Si ces prévisions sont respectées, le niveau d'endettement pourrait enfin se stabiliser. En 2012, le recours à l'emprunt est resté conséquent, s'établissant à hauteur de 250 millions d'euros pour un remboursement annuel de 197 millions. Au 31 décembre, l'encours des emprunts du budget annexe s'élèvera à 1,214 milliard d'euros, ce qui constitue un niveau record, hélas voué à être encore dépassé.

L'autorisation d'emprunt demandée dans le projet de loi de finances pour 2013 s'élève à 251 millions d'euros, ce qui portera l'encours en fin d'exercice à 1,242 milliard. Le projet de budget triennal prévoyant le début de la décroissance de la dette en 2015, le pic d'endettement devrait être atteint fin 2014, avec un encours « historique » de 1,248 milliard d'euros.

J'en viens au programme 170 « Météorologie », inscrit dans la mission « Écologie, développement et aménagement durables » en vue de financer la subvention pour charges de service public perçue par l'établissement public administratif Météo-France, seul opérateur du programme. Les crédits inscrits dans le projet de loi de finances pour 2013 s'établissent à 215,7 millions d'euros en crédits de paiement comme en autorisations d'engagement. Cela représente une augmentation de près de 9 millions par rapport à 2012, soit 4,3 %.

Si la subvention publique constitue la principale recette de Météo-France, elle n'est pas exclusive. Les recettes commerciales, stabilisées au cours des dernières années autour de 40 millions, pourraient cependant enregistrer une baisse dans les prochaines années, en raison de la désaffection du grand public pour les services météorologiques payants.

En outre, Météo-France bénéficiera en 2013 de la redevance de navigation aérienne, stabilisée à hauteur de 87,3 millions d'euros. En effet, en vertu d'un accord passé avec la DGAC, cette redevance est versée à l'établissement en rétribution des services spécifiques rendus en matière de transport aérien. Enfin, la subvention reçue au titre du programme 193 « Recherche spatiale pour la contribution de la France à l'organisation internationale EUMETSAT » devrait s'élever à 30,7 millions.
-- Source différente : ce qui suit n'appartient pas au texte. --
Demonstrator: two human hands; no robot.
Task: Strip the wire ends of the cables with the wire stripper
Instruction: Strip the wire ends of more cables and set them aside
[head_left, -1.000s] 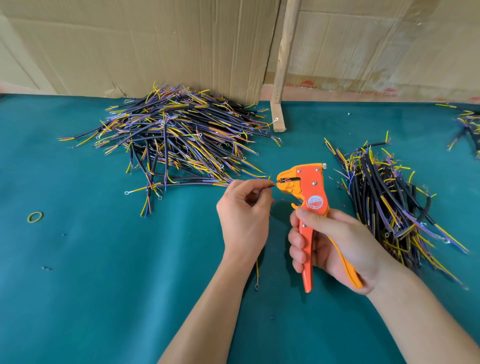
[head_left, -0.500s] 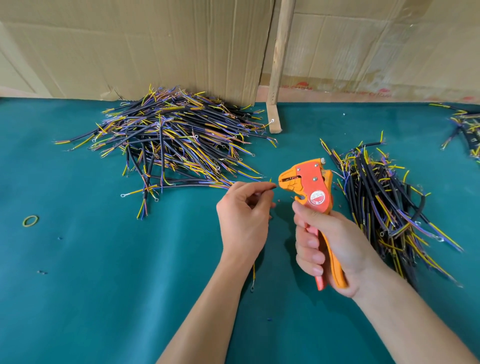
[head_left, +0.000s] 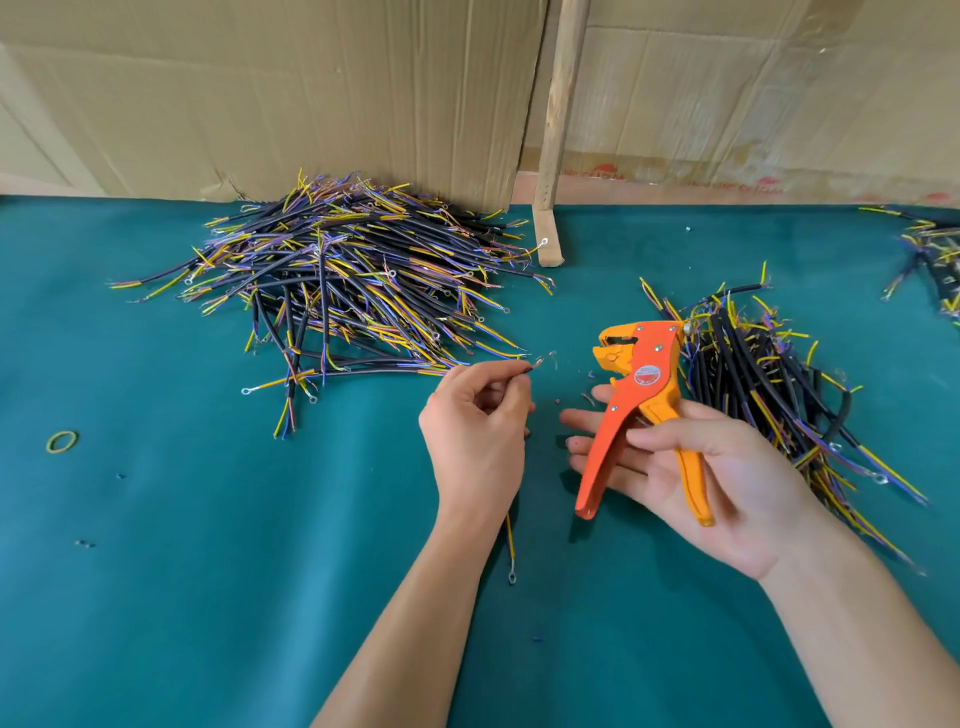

Ces crédits permettront à Météo-France de poursuivre l'année prochaine la réorganisation de son réseau territorial, engagée il y a deux ans avec l'objectif de réduire de 108 à 55 le nombre de ses implantations dans l'Hexagone. L'organisation mise en place en 1982 est devenue obsolète, compte tenu de l'évolution des technologies. Parallèlement, Météo-France poursuivra la « déflation » de ses effectifs, pour passer de 3 400 à 3 000 agents. À titre de comparaison, il faut savoir qu'en Allemagne et au Royaume-Uni, les effectifs s'établissement respectivement à 2 300 et 1 800 agents, même si ce type de rapprochement trouve ses limites dans les différences de situations locales. Il n'en reste pas moins que les effectifs de Météo-France se situent à un tout autre niveau.

Enfin, au titre de l'investissement, Météo-France va poursuivre le renouvellement de ses radars. Certains sont vieux de trente ans et leur entretien est devenu délicat, au point que les ingénieurs de l'établissement doivent parfois usiner eux-mêmes les pièces de rechange devenues indisponibles.

L'ensemble des éléments que je viens de présenter me conduisent à proposer sans réserve l'adoption du budget annexe « Contrôle et exploitation aériens » et du programme « Météorologie ».